What you have to do —
Gather each line of the records where "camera" appears.

Given records —
-- Opening Marker --
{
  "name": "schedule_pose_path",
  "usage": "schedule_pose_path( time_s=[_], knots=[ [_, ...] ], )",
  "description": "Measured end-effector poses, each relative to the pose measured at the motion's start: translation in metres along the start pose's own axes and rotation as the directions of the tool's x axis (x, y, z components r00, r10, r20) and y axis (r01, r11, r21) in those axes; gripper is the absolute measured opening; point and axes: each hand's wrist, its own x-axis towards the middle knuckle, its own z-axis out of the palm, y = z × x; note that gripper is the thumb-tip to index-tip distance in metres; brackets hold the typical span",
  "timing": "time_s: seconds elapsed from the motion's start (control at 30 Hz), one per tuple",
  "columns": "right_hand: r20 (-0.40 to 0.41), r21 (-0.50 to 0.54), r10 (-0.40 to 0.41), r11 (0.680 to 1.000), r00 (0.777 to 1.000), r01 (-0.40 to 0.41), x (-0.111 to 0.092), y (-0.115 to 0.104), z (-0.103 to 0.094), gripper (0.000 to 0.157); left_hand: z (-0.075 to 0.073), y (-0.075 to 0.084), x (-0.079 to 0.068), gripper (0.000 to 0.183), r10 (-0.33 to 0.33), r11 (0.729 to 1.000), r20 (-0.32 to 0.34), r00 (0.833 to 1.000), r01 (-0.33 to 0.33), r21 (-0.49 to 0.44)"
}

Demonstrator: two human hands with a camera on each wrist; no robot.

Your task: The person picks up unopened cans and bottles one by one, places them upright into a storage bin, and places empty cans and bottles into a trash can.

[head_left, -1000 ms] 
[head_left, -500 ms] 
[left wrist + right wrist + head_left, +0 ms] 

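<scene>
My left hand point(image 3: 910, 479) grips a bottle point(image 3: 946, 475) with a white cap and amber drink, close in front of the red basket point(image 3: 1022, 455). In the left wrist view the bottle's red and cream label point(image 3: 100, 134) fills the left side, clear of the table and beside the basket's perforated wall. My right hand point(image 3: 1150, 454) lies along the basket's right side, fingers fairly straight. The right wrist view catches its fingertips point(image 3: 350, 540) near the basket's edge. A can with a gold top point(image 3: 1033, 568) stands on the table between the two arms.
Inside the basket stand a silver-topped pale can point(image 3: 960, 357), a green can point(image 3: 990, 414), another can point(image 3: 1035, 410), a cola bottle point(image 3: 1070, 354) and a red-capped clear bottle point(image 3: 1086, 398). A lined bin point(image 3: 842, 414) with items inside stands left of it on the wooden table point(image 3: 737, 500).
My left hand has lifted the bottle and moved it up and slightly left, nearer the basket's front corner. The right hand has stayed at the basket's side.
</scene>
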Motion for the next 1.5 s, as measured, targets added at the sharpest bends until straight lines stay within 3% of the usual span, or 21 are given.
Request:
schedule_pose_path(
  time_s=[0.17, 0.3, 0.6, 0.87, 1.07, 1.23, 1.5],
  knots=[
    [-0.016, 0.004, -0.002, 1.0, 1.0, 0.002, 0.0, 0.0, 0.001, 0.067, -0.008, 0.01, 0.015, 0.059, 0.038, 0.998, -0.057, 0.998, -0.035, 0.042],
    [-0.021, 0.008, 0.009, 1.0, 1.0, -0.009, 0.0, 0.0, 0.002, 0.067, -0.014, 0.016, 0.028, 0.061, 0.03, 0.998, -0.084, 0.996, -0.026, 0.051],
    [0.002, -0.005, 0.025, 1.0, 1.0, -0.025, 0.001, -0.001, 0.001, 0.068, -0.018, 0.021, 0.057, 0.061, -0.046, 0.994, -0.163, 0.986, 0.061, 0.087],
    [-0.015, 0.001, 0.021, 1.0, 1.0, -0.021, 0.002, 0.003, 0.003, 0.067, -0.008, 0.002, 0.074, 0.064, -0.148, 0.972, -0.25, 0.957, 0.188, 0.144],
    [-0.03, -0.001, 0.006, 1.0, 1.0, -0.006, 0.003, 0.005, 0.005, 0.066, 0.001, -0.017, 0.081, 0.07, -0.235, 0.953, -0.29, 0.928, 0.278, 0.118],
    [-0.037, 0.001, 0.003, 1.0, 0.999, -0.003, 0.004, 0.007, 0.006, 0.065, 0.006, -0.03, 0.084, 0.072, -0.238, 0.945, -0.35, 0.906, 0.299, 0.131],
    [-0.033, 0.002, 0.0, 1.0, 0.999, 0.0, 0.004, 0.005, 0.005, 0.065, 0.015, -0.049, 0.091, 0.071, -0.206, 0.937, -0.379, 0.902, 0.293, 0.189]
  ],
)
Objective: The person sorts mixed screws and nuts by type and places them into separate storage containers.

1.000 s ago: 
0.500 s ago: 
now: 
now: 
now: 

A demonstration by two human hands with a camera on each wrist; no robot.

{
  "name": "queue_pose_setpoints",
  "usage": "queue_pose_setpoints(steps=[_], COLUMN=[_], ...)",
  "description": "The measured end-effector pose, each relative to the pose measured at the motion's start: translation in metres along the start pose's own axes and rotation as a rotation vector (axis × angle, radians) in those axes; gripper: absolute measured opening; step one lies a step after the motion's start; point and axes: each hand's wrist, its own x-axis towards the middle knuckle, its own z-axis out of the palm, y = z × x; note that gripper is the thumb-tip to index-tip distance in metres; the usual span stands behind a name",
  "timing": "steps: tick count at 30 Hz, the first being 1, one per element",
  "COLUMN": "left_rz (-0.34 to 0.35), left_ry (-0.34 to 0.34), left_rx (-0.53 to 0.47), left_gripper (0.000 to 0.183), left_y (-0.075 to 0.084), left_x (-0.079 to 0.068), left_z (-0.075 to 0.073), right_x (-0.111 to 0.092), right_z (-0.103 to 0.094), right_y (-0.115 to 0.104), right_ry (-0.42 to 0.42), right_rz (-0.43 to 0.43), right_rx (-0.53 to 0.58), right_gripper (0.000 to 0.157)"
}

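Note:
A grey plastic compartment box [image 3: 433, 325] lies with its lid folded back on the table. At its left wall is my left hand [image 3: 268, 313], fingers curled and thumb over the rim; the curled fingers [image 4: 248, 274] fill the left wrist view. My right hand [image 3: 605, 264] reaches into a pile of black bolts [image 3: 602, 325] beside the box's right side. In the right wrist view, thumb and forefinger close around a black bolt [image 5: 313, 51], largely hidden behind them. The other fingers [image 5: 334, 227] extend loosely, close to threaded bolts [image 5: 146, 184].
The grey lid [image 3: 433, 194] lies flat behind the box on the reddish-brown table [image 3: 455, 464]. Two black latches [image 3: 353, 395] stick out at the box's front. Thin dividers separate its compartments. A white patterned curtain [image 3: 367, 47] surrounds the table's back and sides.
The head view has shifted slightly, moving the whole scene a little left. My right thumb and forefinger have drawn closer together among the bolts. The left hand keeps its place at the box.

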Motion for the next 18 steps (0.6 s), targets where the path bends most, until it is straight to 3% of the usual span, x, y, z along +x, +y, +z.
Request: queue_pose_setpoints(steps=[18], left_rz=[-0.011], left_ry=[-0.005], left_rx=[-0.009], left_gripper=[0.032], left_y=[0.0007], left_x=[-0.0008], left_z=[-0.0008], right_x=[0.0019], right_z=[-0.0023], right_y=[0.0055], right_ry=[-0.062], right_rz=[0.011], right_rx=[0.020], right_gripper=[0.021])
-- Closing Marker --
Task solution —
Demonstrator: two human hands with a camera on each wrist; no robot.
A demonstration by two human hands with a camera on each wrist; no robot.

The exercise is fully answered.